Provided material: Begin

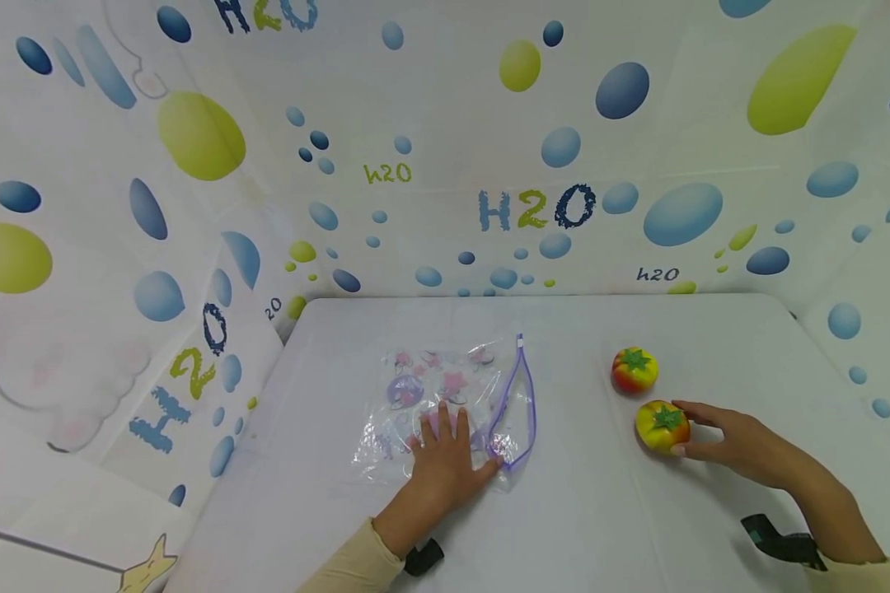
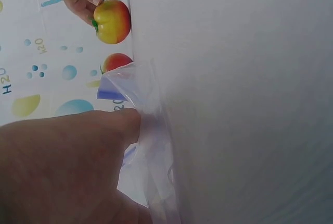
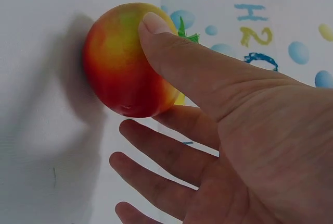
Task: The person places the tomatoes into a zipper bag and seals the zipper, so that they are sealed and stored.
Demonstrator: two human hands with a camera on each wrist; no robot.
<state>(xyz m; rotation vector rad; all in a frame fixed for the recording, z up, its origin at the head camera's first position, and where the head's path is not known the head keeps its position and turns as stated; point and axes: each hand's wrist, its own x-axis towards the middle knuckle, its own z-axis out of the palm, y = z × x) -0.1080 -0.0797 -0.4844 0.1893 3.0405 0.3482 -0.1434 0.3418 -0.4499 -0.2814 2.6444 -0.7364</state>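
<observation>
My left hand (image 1: 443, 465) rests with fingers spread on a clear zip bag (image 1: 404, 391) printed with pink and purple figures. The bag's purple-edged mouth (image 1: 531, 395) gapes on its right side, near my thumb. In the left wrist view, the bag's clear plastic (image 2: 156, 151) rises beside the thumb. On the right, my right hand (image 1: 749, 449) pinches a red-and-yellow toy tomato (image 1: 660, 428) with a green leafy top, between thumb and index finger; the other fingers (image 3: 156, 182) are spread apart from it. A second toy tomato (image 1: 633, 372) sits just behind it.
A white-covered table (image 1: 578, 527) lies under everything. Behind it and at the sides hang white sheets (image 1: 445, 107) printed with blue and green spots and H2O lettering. Black straps (image 1: 782, 543) are at both wrists.
</observation>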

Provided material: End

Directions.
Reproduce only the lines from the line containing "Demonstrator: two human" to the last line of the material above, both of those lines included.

Written response.
Demonstrator: two human hands with a camera on each wrist; no robot.
<state>(xyz m; rotation vector rad; all in a frame fixed for the recording, z up, its origin at the head camera's first position, and where the head's path is not known the head keeps its position and turns as stated; point and axes: each hand's wrist, its own x-axis towards the middle knuckle, its own z-axis out of the palm, y = z × x) -0.1080 -0.0797 -0.4844 0.1893 3.0405 0.3482 -0.1434 0.3418 -0.4499 -0.2814 2.6444 -0.7364</state>
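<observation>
My left hand (image 1: 443, 465) rests with fingers spread on a clear zip bag (image 1: 404, 391) printed with pink and purple figures. The bag's purple-edged mouth (image 1: 531, 395) gapes on its right side, near my thumb. In the left wrist view, the bag's clear plastic (image 2: 156, 151) rises beside the thumb. On the right, my right hand (image 1: 749, 449) pinches a red-and-yellow toy tomato (image 1: 660, 428) with a green leafy top, between thumb and index finger; the other fingers (image 3: 156, 182) are spread apart from it. A second toy tomato (image 1: 633, 372) sits just behind it.
A white-covered table (image 1: 578, 527) lies under everything. Behind it and at the sides hang white sheets (image 1: 445, 107) printed with blue and green spots and H2O lettering. Black straps (image 1: 782, 543) are at both wrists.
</observation>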

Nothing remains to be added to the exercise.